# Record extracts:

^^^^^^^^^^^^^^^^

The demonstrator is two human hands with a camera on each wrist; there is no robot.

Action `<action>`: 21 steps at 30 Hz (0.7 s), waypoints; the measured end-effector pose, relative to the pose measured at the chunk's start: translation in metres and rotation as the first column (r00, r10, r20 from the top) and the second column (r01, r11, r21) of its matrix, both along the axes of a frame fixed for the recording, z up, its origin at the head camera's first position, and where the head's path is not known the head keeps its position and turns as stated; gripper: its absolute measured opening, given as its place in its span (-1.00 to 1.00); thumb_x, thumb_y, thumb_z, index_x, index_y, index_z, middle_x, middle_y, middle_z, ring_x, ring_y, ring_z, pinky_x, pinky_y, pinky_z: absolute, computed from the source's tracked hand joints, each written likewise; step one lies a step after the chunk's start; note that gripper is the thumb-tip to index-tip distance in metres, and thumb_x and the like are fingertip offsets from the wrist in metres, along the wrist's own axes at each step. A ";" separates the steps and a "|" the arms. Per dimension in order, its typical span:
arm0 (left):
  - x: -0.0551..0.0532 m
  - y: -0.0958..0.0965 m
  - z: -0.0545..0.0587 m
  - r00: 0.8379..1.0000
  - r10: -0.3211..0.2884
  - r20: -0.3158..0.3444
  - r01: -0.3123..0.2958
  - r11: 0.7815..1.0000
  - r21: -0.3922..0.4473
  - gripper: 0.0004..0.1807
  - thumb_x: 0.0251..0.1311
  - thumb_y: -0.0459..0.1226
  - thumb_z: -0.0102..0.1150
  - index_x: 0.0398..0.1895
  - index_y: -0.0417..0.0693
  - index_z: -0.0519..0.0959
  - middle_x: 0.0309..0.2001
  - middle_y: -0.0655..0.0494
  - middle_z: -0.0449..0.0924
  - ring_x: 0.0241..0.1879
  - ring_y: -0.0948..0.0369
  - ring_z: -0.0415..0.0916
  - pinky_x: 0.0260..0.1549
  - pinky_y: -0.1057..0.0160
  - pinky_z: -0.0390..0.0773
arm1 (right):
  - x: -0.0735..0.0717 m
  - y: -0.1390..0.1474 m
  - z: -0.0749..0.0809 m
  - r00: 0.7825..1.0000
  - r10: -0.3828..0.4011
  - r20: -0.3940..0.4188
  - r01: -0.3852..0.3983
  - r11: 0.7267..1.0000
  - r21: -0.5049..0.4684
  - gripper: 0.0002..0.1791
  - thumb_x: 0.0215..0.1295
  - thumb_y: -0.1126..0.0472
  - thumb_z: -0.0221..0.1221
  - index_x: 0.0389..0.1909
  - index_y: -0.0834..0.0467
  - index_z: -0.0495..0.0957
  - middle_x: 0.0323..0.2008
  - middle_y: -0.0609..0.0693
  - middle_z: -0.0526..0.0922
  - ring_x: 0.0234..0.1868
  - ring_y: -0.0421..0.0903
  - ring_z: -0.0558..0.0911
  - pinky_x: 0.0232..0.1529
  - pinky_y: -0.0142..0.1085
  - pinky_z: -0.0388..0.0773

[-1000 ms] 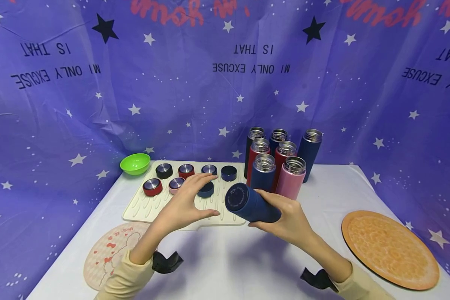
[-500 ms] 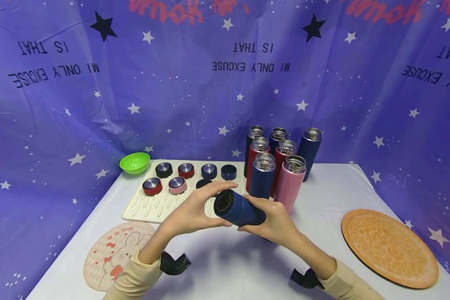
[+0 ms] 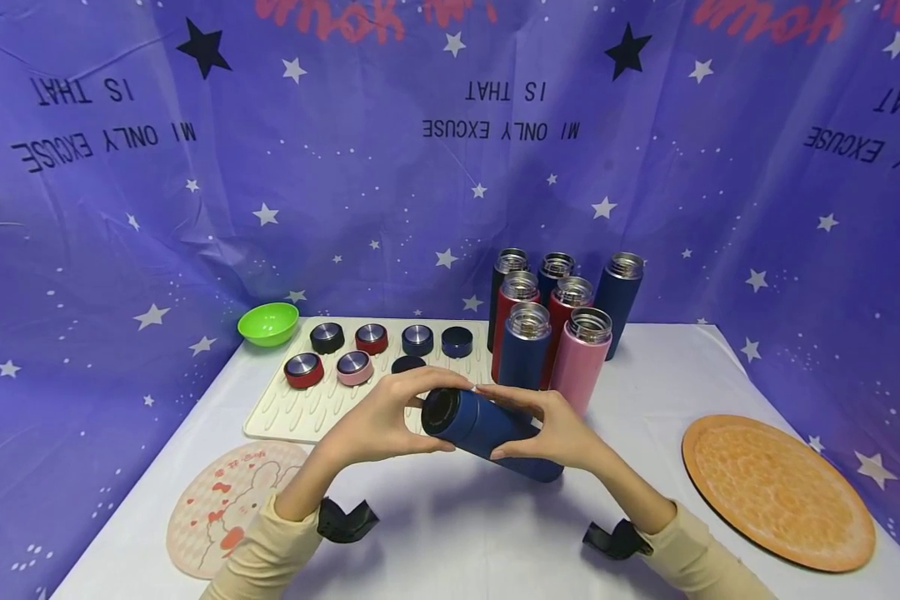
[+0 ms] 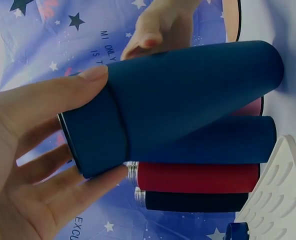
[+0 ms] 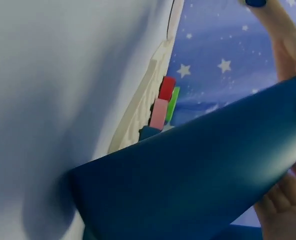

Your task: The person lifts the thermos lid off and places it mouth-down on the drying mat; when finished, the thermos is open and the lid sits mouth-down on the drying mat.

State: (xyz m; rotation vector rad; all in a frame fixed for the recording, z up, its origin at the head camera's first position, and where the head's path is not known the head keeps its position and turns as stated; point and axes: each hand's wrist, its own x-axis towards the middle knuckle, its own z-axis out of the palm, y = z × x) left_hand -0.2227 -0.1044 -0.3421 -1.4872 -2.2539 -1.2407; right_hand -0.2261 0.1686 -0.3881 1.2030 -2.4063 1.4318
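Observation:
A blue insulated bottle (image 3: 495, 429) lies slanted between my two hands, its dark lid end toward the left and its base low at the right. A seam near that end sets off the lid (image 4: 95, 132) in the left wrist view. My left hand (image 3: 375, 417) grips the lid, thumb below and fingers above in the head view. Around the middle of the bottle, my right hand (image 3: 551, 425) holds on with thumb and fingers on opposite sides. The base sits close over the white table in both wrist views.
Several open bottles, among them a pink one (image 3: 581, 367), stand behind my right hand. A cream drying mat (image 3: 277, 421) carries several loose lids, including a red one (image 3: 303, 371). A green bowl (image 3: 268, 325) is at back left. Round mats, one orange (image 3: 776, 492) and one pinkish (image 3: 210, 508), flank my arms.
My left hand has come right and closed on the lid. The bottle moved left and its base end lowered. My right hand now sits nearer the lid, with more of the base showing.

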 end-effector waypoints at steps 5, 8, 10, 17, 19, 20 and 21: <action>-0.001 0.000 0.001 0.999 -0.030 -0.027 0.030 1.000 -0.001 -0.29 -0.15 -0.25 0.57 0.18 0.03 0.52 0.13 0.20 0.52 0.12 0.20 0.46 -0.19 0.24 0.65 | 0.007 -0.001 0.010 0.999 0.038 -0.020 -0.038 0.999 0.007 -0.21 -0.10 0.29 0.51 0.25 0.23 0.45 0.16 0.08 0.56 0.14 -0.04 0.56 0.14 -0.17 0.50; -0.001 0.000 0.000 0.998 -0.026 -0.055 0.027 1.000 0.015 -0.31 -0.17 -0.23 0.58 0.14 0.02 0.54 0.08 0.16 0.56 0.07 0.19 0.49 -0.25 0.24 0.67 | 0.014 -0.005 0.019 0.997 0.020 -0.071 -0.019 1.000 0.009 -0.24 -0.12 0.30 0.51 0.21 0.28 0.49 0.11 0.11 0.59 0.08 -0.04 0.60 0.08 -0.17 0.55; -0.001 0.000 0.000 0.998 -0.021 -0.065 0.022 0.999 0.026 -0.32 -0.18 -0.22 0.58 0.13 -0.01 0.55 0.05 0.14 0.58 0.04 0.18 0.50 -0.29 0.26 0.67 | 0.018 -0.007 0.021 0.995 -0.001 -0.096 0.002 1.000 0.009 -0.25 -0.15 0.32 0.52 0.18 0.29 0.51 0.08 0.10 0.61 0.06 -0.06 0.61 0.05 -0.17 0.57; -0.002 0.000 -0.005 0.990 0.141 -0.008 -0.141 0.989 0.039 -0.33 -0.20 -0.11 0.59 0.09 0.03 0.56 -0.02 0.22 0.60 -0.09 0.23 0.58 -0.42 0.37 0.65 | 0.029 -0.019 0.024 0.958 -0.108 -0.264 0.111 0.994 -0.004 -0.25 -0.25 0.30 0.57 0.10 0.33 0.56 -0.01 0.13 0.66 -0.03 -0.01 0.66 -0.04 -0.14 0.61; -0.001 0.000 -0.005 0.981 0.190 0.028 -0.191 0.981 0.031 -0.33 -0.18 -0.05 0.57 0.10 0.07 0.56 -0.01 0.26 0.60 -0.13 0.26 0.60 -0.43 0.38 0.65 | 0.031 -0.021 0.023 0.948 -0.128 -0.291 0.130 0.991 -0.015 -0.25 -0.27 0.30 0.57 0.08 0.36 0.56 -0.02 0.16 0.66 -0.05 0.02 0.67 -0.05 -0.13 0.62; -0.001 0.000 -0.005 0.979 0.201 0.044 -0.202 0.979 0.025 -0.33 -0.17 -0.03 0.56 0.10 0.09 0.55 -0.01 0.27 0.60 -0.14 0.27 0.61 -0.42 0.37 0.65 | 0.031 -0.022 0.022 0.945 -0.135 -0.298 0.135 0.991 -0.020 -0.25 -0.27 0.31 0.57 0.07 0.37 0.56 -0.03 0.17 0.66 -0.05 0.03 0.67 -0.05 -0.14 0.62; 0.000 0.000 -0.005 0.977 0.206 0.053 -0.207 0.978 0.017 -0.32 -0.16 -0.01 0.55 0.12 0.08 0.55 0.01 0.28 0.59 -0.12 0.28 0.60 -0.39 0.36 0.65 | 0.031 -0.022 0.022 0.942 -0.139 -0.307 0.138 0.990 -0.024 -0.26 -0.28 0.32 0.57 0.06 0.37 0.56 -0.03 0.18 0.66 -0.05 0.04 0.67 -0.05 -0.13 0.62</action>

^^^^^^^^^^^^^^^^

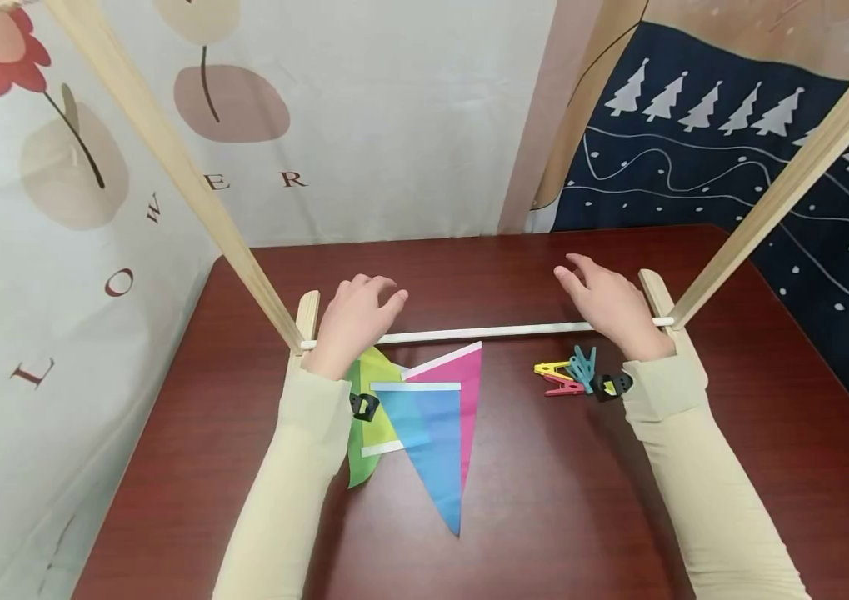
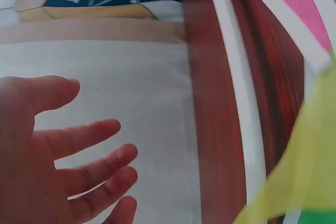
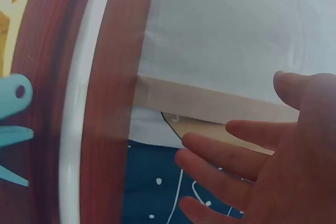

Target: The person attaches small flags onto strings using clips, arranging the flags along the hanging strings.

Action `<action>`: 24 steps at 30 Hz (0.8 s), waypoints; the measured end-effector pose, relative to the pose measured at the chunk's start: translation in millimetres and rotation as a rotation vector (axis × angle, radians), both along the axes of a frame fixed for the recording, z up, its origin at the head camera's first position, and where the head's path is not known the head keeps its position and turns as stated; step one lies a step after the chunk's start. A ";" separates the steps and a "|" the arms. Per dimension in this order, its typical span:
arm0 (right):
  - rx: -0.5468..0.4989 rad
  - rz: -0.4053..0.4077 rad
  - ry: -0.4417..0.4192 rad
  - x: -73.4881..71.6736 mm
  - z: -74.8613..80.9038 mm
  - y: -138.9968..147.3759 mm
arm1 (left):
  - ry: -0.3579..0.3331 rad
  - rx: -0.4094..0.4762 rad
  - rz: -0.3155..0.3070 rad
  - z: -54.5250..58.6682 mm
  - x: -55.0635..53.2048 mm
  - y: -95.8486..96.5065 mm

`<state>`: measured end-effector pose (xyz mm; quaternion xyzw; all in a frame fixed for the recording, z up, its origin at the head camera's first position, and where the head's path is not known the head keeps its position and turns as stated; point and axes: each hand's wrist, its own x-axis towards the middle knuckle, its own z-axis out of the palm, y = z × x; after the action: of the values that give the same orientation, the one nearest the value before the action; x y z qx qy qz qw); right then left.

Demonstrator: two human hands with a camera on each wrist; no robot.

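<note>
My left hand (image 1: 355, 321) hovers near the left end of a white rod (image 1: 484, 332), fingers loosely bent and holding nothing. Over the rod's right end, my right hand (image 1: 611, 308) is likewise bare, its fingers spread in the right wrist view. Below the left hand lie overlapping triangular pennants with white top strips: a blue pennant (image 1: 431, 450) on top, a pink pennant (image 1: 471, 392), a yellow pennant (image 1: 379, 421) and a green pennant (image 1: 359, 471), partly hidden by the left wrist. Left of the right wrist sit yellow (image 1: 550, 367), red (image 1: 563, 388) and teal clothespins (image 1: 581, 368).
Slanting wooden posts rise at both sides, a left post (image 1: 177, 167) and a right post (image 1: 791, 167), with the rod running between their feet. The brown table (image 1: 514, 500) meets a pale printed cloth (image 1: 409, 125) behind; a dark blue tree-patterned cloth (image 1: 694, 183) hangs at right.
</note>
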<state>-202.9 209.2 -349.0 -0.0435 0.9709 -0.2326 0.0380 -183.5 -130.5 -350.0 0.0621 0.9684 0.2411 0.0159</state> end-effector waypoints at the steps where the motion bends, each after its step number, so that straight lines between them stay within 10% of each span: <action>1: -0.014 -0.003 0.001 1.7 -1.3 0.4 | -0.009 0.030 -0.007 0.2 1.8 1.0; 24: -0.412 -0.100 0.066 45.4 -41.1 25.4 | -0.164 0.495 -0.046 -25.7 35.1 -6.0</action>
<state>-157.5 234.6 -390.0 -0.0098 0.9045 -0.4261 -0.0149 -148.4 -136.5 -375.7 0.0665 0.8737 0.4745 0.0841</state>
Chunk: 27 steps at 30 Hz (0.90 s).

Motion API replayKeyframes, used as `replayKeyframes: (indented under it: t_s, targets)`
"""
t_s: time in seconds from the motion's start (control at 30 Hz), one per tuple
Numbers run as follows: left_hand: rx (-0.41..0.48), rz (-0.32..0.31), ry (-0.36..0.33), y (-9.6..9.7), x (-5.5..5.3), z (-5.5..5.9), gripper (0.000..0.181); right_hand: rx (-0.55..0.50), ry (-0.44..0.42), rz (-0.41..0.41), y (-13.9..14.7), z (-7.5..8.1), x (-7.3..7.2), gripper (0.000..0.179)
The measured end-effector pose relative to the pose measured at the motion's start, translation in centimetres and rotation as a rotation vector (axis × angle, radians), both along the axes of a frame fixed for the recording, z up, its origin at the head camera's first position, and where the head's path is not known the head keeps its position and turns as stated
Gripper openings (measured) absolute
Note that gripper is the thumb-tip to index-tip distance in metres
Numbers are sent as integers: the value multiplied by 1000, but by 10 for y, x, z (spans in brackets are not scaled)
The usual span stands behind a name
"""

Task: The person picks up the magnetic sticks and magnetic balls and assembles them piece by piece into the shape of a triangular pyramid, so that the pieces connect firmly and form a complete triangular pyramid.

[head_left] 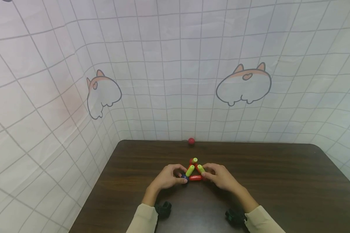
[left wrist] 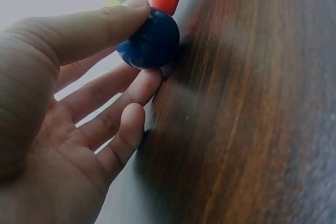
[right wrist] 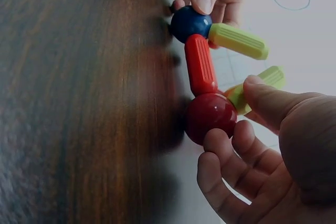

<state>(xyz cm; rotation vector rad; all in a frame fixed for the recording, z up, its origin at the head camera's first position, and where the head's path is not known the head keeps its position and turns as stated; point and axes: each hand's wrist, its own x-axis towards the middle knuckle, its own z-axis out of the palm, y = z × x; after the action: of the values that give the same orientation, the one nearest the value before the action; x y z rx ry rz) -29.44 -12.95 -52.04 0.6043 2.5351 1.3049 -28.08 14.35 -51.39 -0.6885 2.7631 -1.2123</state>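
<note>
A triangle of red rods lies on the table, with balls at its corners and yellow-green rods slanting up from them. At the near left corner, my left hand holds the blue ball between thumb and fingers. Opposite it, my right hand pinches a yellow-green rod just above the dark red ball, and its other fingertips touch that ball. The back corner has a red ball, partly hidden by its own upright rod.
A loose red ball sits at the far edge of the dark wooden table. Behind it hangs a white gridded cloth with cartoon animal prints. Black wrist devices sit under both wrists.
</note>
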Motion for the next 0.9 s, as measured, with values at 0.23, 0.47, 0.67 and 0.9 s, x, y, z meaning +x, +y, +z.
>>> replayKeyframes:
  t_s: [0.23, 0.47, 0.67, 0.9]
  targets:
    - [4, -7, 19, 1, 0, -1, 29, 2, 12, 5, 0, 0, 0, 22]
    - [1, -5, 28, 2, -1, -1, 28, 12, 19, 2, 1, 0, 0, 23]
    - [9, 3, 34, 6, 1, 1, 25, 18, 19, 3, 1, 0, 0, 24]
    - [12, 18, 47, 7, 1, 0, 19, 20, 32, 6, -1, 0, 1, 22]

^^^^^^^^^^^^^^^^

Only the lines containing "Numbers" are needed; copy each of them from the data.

# Exercise response:
Numbers run as follows: left_hand: rx (-0.41..0.48), rz (-0.32..0.31), ry (-0.36..0.33), y (-9.6..9.7), x (-5.5..5.3), z (-5.5..5.9), gripper (0.000..0.181); right_hand: rx (-0.55..0.50), ry (-0.44..0.42), rz (-0.41..0.41), y (-13.9..14.7), z (-7.5..8.1), x (-7.3..7.2), gripper (0.000..0.179)
Numbers are sent as integers: the value multiplied by 1000, but by 10 for y, x, z (spans in brackets are not scaled)

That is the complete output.